Tuberculosis has existed worldwide since ancient times. However, it became evident as a social disease when it became prevalent after the Industrial Revolution. It is believed that tuberculosis was on the rise as urbanization progressed in the Middle Ages, but the increase was accelerated by the combination of excessive work, poor working conditions, unsanitary living conditions, malnutrition, and the underdeveloped immunity to tuberculosis among urban migrants brought about by the Industrial Revolution and rapid urbanization. John Bunyan already called tuberculosis "the general of man's death" at the end of the 17th century, but it is estimated that the death rate from tuberculosis in England peaked a century later, around the end of the 18th century. In proportion to the delay in the Industrial Revolution and urbanization, the death rate peaked in Europe and America from the late 19th century to the early 20th century. In Japan, as symbolized by "The Lamentations of a Factory Girl," the peak occurred at the end of the Meiji period, the Taisho period, and the early Showa period as a result of rapid industrialization after the Meiji period. The fact that the decline in death rates in developed countries was largely achieved prior to the appearance of anti-tuberculosis drugs through improvements in working conditions, urban environments, sanitary facilities, nutrition, etc., and that tuberculosis epidemics associated with this continue to this day in so-called developing countries where industrialization began in earnest in the second half of the 20th century, clearly demonstrate the social nature of tuberculosis epidemics. In both Europe and Japan, the tuberculosis epidemic was one of the greatest social shocks that prompted the proposal of "social medicine."

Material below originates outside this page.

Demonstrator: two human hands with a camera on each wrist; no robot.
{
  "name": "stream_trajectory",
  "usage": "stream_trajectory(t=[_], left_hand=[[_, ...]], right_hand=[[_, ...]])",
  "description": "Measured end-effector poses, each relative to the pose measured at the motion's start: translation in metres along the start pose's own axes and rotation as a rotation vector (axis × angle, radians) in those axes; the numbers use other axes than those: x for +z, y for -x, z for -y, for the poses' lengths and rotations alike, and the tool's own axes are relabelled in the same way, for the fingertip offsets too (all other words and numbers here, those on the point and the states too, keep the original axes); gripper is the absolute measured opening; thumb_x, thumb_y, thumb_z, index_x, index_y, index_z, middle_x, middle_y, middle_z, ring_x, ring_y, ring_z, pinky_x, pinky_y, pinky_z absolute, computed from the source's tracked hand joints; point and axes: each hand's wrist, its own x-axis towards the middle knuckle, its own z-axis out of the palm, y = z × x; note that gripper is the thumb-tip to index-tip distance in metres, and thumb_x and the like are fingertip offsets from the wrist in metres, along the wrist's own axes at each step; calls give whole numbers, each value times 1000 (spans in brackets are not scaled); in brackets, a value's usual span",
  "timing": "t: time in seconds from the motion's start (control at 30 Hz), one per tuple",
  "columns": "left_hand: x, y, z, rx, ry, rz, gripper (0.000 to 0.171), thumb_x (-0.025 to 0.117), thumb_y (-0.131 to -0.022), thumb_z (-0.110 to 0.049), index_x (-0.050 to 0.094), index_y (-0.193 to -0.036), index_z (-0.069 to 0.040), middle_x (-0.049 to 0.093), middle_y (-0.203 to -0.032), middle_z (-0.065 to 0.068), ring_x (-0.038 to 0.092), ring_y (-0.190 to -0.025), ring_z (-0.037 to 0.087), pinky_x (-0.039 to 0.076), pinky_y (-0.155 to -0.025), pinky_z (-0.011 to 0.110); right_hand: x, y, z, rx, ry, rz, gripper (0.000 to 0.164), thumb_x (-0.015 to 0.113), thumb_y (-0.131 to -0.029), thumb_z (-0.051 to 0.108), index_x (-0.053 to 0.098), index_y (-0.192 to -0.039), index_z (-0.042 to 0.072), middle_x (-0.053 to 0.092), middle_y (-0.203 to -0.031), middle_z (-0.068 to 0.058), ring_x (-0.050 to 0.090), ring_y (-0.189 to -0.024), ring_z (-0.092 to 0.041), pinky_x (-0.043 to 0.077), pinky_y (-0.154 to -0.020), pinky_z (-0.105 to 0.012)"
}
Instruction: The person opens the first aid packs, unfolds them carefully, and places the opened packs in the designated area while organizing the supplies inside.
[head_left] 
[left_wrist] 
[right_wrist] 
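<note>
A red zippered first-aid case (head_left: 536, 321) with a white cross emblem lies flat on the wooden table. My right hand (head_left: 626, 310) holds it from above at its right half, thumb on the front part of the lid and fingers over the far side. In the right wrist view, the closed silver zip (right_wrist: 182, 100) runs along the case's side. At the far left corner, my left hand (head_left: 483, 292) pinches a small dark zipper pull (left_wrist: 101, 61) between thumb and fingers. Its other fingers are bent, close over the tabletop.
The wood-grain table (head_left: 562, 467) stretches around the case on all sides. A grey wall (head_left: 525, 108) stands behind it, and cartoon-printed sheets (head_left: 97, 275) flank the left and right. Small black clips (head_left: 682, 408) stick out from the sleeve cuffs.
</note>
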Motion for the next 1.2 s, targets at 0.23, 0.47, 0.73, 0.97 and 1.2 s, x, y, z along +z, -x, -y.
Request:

Although tuberculosis has existed since ancient times, it was during its epidemics, mainly in the 19th century, that tuberculosis was given rich cultural and social meaning. In Europe, tuberculosis was feared as the "white plague" with an unknown cause and certain death, but at the same time, it was a disease that was glorified by being linked to ideas of passion, sensuality, spiritual purification, superior sensitivity and creativity. As a treatment, tuberculosis sanatoriums treated tuberculosis patients as "guests" in society, a system that perfectly exemplified the privileged role of the sick. However, as a chronic disease that progresses and certainly brings death, tuberculosis made this role as a "guest" hopeless, and at the same time, it gave patients a social mark that would never disappear for the rest of their lives. This mark was often linked to discrimination. Even after World War II, there was a tendency in various parts of Japan to view "pulmonary disease lineages" as a problem and to avoid intermarriage. A notable example of this is the avoidance of intermarriage among families of the same family, known as "pulmonary disease make" in the Tohoku region. Regardless of whether or not there were people with tuberculosis in each family, by tracing the main family and branch family relationships, all the families of a certain lineage were identified as the same, and intermarriage became the subject of taboo. Now that tuberculosis has become a curable disease, its character as a social mark is disappearing.

[Hideo Takei]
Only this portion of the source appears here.